**What is required**
Print the entries once more, unchanged.
▬▬▬
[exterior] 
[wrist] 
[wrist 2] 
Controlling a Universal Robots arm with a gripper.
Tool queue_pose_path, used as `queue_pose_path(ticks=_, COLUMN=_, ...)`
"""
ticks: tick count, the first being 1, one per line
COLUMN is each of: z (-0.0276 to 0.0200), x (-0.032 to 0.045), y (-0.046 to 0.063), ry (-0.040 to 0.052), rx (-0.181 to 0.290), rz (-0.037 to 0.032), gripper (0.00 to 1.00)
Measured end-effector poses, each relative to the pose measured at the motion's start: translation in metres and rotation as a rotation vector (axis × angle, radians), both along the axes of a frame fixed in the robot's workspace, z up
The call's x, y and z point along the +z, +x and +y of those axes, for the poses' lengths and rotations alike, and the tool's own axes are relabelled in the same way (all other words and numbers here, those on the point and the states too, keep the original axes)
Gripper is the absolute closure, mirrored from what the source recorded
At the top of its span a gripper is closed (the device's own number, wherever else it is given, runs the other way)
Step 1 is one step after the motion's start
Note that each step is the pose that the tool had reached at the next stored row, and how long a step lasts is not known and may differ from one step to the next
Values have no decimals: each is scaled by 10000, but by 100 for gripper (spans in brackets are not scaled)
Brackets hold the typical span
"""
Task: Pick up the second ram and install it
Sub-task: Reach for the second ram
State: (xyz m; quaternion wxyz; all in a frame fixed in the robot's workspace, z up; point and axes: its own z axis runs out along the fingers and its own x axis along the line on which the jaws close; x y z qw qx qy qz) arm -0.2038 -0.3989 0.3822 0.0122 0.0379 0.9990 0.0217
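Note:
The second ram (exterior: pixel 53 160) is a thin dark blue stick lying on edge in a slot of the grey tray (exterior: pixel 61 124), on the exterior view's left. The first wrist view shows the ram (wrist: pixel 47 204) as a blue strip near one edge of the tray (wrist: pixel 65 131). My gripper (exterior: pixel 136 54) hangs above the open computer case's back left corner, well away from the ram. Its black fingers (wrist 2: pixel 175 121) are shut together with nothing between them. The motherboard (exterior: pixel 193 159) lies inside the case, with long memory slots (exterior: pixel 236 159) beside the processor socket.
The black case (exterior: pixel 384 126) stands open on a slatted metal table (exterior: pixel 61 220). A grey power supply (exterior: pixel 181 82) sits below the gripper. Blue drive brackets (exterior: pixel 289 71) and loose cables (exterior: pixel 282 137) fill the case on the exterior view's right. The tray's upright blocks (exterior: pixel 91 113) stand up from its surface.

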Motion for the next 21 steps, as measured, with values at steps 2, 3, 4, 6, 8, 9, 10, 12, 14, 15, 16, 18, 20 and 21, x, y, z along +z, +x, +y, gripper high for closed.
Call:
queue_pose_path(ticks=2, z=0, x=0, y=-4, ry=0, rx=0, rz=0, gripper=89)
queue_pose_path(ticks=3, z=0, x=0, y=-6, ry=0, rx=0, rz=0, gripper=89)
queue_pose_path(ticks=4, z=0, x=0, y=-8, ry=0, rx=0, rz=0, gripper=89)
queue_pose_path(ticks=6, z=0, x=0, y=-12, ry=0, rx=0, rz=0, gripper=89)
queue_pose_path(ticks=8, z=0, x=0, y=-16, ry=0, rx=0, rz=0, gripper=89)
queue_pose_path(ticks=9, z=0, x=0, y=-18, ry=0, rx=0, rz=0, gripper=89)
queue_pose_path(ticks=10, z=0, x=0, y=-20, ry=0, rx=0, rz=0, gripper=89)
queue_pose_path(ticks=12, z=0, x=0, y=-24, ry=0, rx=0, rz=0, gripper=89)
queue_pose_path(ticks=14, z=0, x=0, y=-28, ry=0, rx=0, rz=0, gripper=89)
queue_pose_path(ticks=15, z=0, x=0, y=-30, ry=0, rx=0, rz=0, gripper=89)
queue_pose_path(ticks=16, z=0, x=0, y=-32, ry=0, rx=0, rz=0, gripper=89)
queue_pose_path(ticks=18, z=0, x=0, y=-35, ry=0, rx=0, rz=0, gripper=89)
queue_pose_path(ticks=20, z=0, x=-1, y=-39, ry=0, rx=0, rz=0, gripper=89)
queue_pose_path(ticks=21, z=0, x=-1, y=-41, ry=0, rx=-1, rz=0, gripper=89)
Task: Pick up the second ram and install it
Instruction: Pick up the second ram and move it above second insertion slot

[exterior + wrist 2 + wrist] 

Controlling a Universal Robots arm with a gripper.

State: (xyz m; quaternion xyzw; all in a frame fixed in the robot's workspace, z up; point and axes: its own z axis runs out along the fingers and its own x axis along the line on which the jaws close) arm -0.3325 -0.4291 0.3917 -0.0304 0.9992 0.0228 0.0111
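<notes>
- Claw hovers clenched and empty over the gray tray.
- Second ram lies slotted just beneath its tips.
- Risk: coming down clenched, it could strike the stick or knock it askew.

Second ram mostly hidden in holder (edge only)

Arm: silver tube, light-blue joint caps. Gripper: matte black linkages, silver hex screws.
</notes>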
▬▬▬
**The completed task**
[exterior] 
[wrist] 
[wrist 2] 
Controlling a Universal Robots arm with a gripper.
Tool queue_pose_path, used as `queue_pose_path(ticks=_, COLUMN=_, ...)`
"""
ticks: tick count, the first being 1, one per line
COLUMN is each of: z (-0.0276 to 0.0200), x (-0.032 to 0.045), y (-0.046 to 0.063), ry (-0.040 to 0.052), rx (-0.181 to 0.290), rz (-0.037 to 0.032), gripper (0.00 to 1.00)
Measured end-effector poses, each relative to the pose measured at the motion's start: translation in metres and rotation as a rotation vector (axis × angle, radians), both along the axes of a frame fixed in the robot's workspace, z up
The call's x, y and z point along the +z, +x and +y of those axes, for the poses' lengths and rotations alike, and the tool's own axes are relabelled in the same way (all other words and numbers here, those on the point and the states too, keep the original axes)
Gripper is the absolute closure, mirrored from what the source recorded
At the top of its span a gripper is closed (the device's own number, wherever else it is given, runs the other way)
Step 1 is one step after the motion's start
Note that each step is the pose that the tool had reached at the next stored row, and how long a step lasts is not known and may differ from one step to the next
Values have no decimals: each is scaled by 10000, but by 100 for gripper (spans in brackets are not scaled)
Brackets hold the typical span
"""
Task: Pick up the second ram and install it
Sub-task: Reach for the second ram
State: (xyz m; quaternion wxyz; all in a frame fixed in the robot's workspace, z up; point and axes: its own z axis runs out along the fingers and its own x axis along the line on which the jaws close; x y z qw qx qy qz) arm -0.2038 -0.3989 0.3822 0.0122 0.0379 0.9990 0.0217
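Note:
The second ram (exterior: pixel 53 160) is a thin dark blue stick lying on edge in a slot of the grey tray (exterior: pixel 61 124), on the exterior view's left. The first wrist view shows the ram (wrist: pixel 47 204) as a blue strip near one edge of the tray (wrist: pixel 65 131). My gripper (exterior: pixel 136 54) hangs above the open computer case's back left corner, well away from the ram. Its black fingers (wrist 2: pixel 175 121) are shut together with nothing between them. The motherboard (exterior: pixel 193 159) lies inside the case, with long memory slots (exterior: pixel 236 159) beside the processor socket.
The black case (exterior: pixel 384 126) stands open on a slatted metal table (exterior: pixel 61 220). A grey power supply (exterior: pixel 181 82) sits below the gripper. Blue drive brackets (exterior: pixel 289 71) and loose cables (exterior: pixel 282 137) fill the case on the exterior view's right. The tray's upright blocks (exterior: pixel 91 113) stand up from its surface.
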
Motion for the next 21 steps, as measured, with values at steps 2, 3, 4, 6, 8, 9, 10, 12, 14, 15, 16, 18, 20 and 21, x, y, z along +z, +x, +y, gripper high for closed.
Call:
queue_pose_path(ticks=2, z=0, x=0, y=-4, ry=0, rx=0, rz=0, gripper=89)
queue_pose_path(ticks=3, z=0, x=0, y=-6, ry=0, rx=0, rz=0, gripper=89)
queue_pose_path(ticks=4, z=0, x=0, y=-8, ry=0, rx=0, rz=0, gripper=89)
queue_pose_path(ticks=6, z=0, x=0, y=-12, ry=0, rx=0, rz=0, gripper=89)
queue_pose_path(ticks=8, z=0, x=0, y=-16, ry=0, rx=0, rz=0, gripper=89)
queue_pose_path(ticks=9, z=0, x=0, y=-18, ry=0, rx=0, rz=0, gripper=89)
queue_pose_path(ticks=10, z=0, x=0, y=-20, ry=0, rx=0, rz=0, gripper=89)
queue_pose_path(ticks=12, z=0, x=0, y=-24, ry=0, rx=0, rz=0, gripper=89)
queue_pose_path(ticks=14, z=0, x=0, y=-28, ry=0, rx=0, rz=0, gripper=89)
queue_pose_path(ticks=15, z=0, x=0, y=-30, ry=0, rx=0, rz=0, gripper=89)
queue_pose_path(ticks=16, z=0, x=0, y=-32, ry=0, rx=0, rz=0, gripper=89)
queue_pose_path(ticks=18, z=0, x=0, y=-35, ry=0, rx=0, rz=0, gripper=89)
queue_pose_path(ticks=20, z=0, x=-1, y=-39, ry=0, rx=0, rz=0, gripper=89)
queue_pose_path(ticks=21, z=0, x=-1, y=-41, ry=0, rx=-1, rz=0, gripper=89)
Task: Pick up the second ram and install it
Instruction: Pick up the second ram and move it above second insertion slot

[exterior + wrist 2 + wrist] 

Controlling a Universal Robots arm with a gripper.

State: (xyz m; quaternion xyzw; all in a frame fixed in the robot's workspace, z up; point and axes: its own z axis runs out along the fingers and its own x axis along the line on which the jaws close) arm -0.3325 -0.4291 0.3917 -0.0304 0.9992 0.0228 0.0111
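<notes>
- Claw hovers clenched and empty over the gray tray.
- Second ram lies slotted just beneath its tips.
- Risk: coming down clenched, it could strike the stick or knock it askew.

Second ram mostly hidden in holder (edge only)

Arm: silver tube, light-blue joint caps. Gripper: matte black linkages, silver hex screws.
</notes>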

There is nothing else to add to the answer.